# Defining pipelines

Pipelines declare ingest configuration and register ordered run steps in a `pipeline.py` module.

## Pipeline contract

When Astro runs in a directory containing `pipeline.py`, it discovers and loads that module. The module must export a `pipeline` object implementing the `Pipeline` interface.

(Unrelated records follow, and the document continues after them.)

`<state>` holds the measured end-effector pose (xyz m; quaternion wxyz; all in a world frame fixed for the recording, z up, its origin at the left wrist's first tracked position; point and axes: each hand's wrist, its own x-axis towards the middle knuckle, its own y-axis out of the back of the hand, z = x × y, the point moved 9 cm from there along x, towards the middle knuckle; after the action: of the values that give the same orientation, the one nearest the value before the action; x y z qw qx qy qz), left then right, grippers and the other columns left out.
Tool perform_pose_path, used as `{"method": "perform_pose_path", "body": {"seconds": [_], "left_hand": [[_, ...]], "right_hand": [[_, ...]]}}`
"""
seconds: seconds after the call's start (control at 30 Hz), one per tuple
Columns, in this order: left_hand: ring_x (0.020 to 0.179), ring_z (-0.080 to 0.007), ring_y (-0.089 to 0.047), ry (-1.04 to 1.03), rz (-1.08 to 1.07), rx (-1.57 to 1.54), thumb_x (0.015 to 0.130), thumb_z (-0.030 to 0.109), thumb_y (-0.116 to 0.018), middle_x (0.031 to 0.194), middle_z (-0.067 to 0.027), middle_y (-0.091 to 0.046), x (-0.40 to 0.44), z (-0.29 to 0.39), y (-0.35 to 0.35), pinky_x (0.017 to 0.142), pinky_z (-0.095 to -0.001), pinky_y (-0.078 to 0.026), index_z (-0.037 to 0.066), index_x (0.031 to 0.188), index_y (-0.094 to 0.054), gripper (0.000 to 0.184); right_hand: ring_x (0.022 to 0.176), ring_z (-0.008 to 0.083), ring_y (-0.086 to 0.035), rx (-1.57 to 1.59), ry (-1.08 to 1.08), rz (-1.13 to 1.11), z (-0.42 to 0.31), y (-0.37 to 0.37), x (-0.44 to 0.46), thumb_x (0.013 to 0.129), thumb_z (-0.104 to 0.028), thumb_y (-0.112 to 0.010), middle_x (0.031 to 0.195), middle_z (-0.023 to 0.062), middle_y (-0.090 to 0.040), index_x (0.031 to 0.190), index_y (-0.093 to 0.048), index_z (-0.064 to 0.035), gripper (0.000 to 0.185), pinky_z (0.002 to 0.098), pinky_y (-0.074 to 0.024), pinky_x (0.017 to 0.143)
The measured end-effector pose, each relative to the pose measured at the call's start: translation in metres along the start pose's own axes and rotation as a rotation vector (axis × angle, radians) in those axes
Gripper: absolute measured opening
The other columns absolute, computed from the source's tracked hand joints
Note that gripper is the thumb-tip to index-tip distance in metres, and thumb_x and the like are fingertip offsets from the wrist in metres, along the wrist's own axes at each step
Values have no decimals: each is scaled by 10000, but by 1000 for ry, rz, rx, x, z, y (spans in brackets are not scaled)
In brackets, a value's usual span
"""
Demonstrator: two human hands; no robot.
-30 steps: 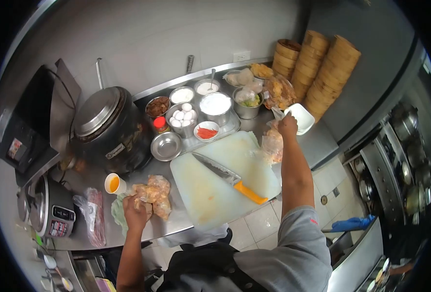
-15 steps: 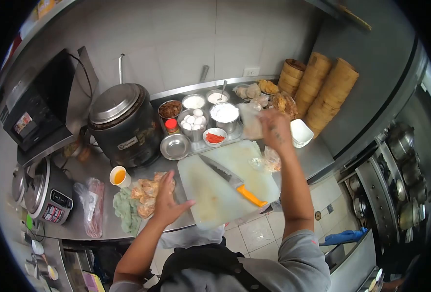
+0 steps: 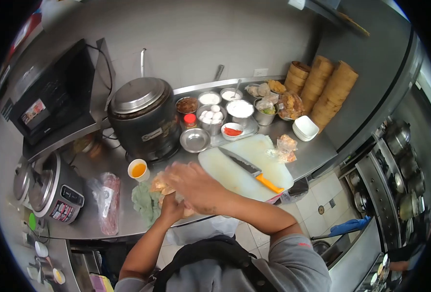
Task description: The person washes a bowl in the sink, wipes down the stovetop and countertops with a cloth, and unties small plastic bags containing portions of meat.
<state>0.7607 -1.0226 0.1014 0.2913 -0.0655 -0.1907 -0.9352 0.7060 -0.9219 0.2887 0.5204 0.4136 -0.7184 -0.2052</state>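
My left hand is at the bagged orange food near the counter's front edge; its fingers are mostly hidden. Above and partly over it, my right hand is smeared by motion, and what it holds, if anything, cannot be made out. A green cloth lies left of the bags, below a cup of orange liquid. To the right, a knife with a yellow handle rests on the white cutting board. More bagged food sits at the board's far right corner.
Behind the board stand bowls of eggs, white powder and red strips. A black cooker is at back left, a wrapped meat pack at left. Bamboo steamers and white bowls stand at right.
My right hand has come from the far right, across the board, to my left hand. My left hand, spread half a second ago, is now at the bags. The view has shifted left.
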Motion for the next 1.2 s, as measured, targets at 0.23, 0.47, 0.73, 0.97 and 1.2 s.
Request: {"method": "perform_pose_path", "body": {"seconds": [0.23,0.47,0.73,0.97,1.2], "left_hand": [[733,-281,-651,-30,-139,289,716,111,-649,807,-175,-655,-18,-1,7,660,-360,-500,58,1022,-646,311],[810,-337,-585,-119,-506,173,757,161,-647,837,-152,-604,-25,11,1,715,-406,-461,51,938,-654,212],[715,-255,-541,-213,-145,300,826,131,-629,799,-88,-520,5,34,7,635,-336,-445,69,906,-668,108],[754,-74,-561,13,-1,-454,851,37,-598,913,-38,-602,43,61,-49,646,-180,-440,5,890,-644,68],[852,-123,-552,-157,-376,-277,813,5,-632,904,-57,-588,4,82,-25,732,-271,-439,18,873,-638,62]], "right_hand": [[1019,311,-596,-283,39,-703,10,-126,-42,740,-89,-576,977,173,-633,1214,-450,91,523,447,-440,881],[761,306,-594,92,-165,-858,72,-146,-90,819,-199,-536,765,151,-609,850,-570,-34,171,405,-460,688],[589,149,-473,1239,-1042,-353,129,-127,-152,841,-190,-479,637,45,-482,749,-517,-42,178,282,-391,542],[650,147,-532,2038,-849,187,71,-136,-150,903,-248,-599,710,28,-563,889,-566,-81,171,260,-426,641],[687,122,-629,1607,-694,6,117,-106,-113,814,-155,-721,807,94,-682,817,-671,7,170,265,-518,635]]}}
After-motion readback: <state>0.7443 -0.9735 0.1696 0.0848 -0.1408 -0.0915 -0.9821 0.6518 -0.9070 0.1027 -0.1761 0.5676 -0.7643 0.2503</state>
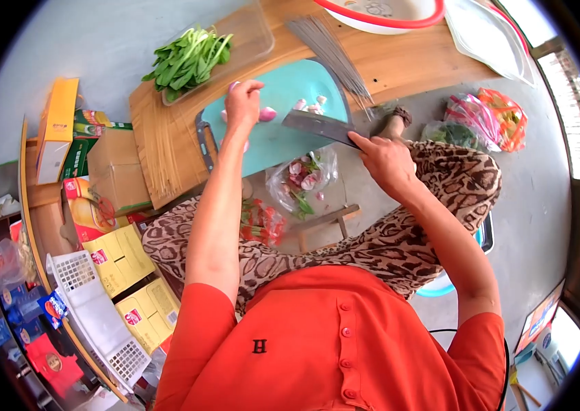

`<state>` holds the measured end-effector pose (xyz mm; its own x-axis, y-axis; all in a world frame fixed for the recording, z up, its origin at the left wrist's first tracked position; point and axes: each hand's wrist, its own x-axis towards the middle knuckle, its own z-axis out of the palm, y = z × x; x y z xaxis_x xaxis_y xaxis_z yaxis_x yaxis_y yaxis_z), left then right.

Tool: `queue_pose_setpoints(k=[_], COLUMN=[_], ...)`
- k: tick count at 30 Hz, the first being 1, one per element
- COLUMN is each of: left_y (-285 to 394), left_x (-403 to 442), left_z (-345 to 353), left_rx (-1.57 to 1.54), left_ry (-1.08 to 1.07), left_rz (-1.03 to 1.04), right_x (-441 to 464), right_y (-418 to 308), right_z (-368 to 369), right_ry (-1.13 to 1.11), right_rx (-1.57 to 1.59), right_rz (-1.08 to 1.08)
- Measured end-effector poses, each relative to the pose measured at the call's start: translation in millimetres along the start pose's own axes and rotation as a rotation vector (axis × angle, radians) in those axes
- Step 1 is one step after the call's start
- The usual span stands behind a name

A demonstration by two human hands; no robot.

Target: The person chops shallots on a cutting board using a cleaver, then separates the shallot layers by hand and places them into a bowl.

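Note:
My right hand [387,164] is closed round the handle of a kitchen cleaver [321,126], its dark blade low over the right side of the turquoise cutting board [273,147]. Above the board's left side, my left hand [243,108] has curled fingers, with a purple shallot [234,85] showing at them, partly hidden. Another purple shallot [267,114] lies on the board just right of that hand. Pale cut shallot pieces [316,105] lie beyond the blade. More purple bits show beside my left wrist, partly covered.
Leafy greens [190,60] sit in a clear plastic tray at the far left. Thin grey sticks [334,55] and a red-rimmed basin [386,15] are on the wooden table [413,58]. Below the board hangs a plastic bag of peelings [304,179]. Bagged produce [485,116] stands at right.

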<state>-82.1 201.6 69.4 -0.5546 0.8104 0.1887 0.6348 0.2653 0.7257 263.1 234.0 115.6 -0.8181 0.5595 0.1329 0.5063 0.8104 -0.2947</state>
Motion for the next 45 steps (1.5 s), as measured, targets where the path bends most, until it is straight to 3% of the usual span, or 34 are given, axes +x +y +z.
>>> queue_pose_setpoints(k=[2, 3, 4, 6, 9, 12, 14, 22, 27, 28, 30, 37, 45], left_y=[-30.5, -41.0, -49.6, -60.5, -72.1, -84.3, -85.1, -88.2, -67.0, -58.0, -38.2, 14.4, 54.3], left_x=[12.0, 18.3, 21.7, 27.7, 40.9, 53.2, 57.9, 76.3, 62.8, 57.7, 47.2, 17.7, -11.7], left_z=[-19.4, -29.1, -38.2, -42.8, -37.7, -24.8, -22.2, -28.8, -39.7, -42.8, -52.3, -63.1, -51.7], left_rx=[-0.001, 0.003, 0.098, 0.195, 0.308, 0.407, 0.385, 0.369, -0.392, -0.390, -0.901, -1.280, -1.233], left_ry=[0.144, 0.153, 0.120, 0.088, -0.028, -0.031, -0.054, -0.274, -0.264, -0.263, -0.256, -0.375, -0.397], left_rz=[-0.098, -0.095, -0.173, -0.252, -0.338, -0.292, -0.291, -0.316, -0.515, -0.515, -0.516, -0.326, -0.245], right_x=[-0.7, -1.2, 2.0, 7.9, 12.5, 14.3, 16.9, 19.9, 19.7, 19.5, 20.6, 22.7, 18.3], right_y=[0.3, 5.9, 3.9, 0.0, -2.4, -8.2, -12.5, -12.6, -11.6, -11.5, -12.2, -10.9, -9.4], right_z=[-2.2, 8.9, 6.8, 1.4, 1.5, 1.8, -1.2, 6.1, 7.4, 8.1, 10.2, 9.9, 6.9], right_ry=[-0.197, -0.199, -0.199, -0.328, -0.379, -0.432, -0.530, -0.527, -0.526, -0.526, -0.523, -0.454, -0.414], right_rx=[0.562, 0.806, 0.808, 1.111, 1.158, 1.178, 1.110, 1.079, 1.107, 1.108, 1.159, 1.192, 1.204], right_rz=[0.303, 0.349, 0.342, 0.541, 0.539, 0.549, 0.541, 0.511, 0.505, 0.504, 0.537, 0.586, 0.595])
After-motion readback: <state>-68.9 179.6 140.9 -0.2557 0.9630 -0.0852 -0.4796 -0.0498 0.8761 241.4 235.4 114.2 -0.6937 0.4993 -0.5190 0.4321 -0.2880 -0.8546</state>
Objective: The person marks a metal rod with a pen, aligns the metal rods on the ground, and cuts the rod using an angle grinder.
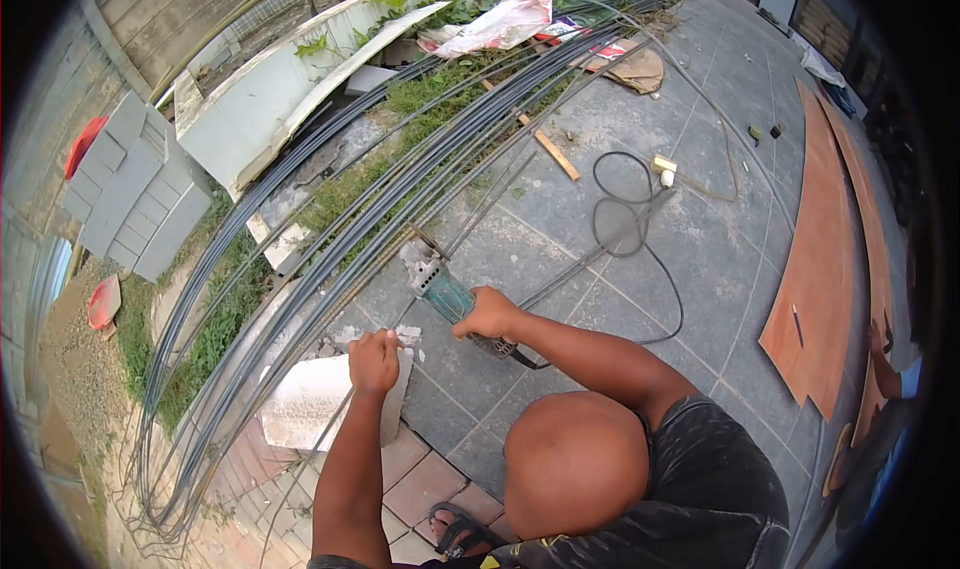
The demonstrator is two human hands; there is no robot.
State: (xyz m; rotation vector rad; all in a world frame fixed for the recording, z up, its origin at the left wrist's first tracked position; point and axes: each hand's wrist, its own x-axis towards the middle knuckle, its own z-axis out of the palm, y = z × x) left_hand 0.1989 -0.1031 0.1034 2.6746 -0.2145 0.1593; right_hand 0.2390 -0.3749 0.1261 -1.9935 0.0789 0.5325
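Observation:
My right hand [490, 314] is wrapped round the teal body of an angle grinder [445, 291]. The grinder's metal head points away from me, close to the bundle of long steel bars. My left hand [374, 360] is closed round a thin steel rod [340, 409], which runs down towards my foot. Below that hand lies a pale broken slab [310, 401]. The long steel bars [390, 204] curve from the lower left to the upper right, passing beyond both hands. The grinder's disc cannot be clearly made out.
A black cable [682, 309] loops over the grey tiles to a power socket [664, 165]. A wooden strip [550, 149] lies beyond the grinder. Plywood sheets [815, 269] lie to the right, with another person's arm [882, 369] beside them. Grey stacked panels [130, 189] stand left.

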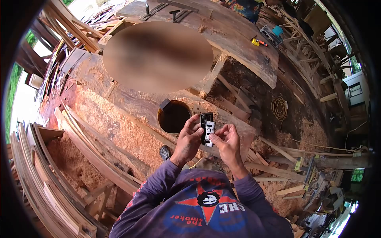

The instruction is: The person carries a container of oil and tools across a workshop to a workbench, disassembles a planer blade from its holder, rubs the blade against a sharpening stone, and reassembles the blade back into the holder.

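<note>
My left hand [187, 139] is closed around the left side of a small black flat part [204, 117] in front of my chest. A silver slotted metal plate [209, 133] lies against its face, with dark cut-outs along it. My right hand [227, 143] pinches the lower right edge of the silver plate between thumb and fingers. Just beyond my left hand is a dark round container [174, 118] on the workbench, with a dark block [166, 105] on its rim.
Sawdust covers the workbench [131, 99] and floor. Long boards [51, 186] are stacked at left. A coiled cable [279, 108] lies at right. A yellow tape measure [255, 42] rests on the far table [238, 37]. A blurred oval hides part of the bench.
</note>
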Demonstrator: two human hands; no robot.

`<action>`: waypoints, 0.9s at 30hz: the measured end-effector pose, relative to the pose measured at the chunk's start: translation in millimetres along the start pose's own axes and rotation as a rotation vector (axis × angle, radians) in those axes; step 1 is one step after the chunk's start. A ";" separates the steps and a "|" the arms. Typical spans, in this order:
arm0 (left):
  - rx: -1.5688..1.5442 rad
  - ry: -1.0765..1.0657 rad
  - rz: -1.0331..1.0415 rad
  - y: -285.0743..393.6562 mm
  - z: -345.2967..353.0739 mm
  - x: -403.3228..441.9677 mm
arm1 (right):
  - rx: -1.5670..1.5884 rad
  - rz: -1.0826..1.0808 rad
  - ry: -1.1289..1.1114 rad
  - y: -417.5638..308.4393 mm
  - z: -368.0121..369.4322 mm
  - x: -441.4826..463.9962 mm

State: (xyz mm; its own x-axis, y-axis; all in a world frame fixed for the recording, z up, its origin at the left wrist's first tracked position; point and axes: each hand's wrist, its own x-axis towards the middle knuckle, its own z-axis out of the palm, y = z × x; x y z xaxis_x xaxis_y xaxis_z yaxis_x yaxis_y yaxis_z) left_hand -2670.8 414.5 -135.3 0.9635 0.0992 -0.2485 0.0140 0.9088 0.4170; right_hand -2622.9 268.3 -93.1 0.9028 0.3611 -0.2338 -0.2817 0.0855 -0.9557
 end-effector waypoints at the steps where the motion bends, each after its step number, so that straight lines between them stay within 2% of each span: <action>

### Configuration attributes

| Attribute | Purpose |
|-----------|---------|
| `ingest_files` | Expected source file patterns and Pandera schemas for CLI ingest |
| `execution_mode` | `serial` or `parallel` ingest concurrency rules |
| `step_execution_mode` | `serial` (default) or `parallel` run-step scheduling |
| `max_parallel_workers` | Cap on concurrent run steps when parallel (defaults to `min(32, cpu_count + 4)`) |
| `large_file_threshold_bytes` | Size above which batched ingest/filter/quarantine paths are used (default 100MB) |
| `ingest_batch_size` | CSV rows per batch during large-file ingest (default 100,000) |
| `run_batch_size` | Parquet rows per batch during filter steps and `iter_batches()` (default 100,000) |

Each `IngestFileSpec.name` must be unique and start with an alphanumeric character. It may contain letters, numbers, `.`, `_`, and `-`.

### Step registration

Register steps in `configure_steps()`:

- `add_step(label, fn, files, depends_on=[...])` — custom run step
- `add_filter(label, fn, files, depends_on=[...])` — declarative row filter

Each step references one or more `AstroFileSpec` subclasses. Each source file may have a different schema.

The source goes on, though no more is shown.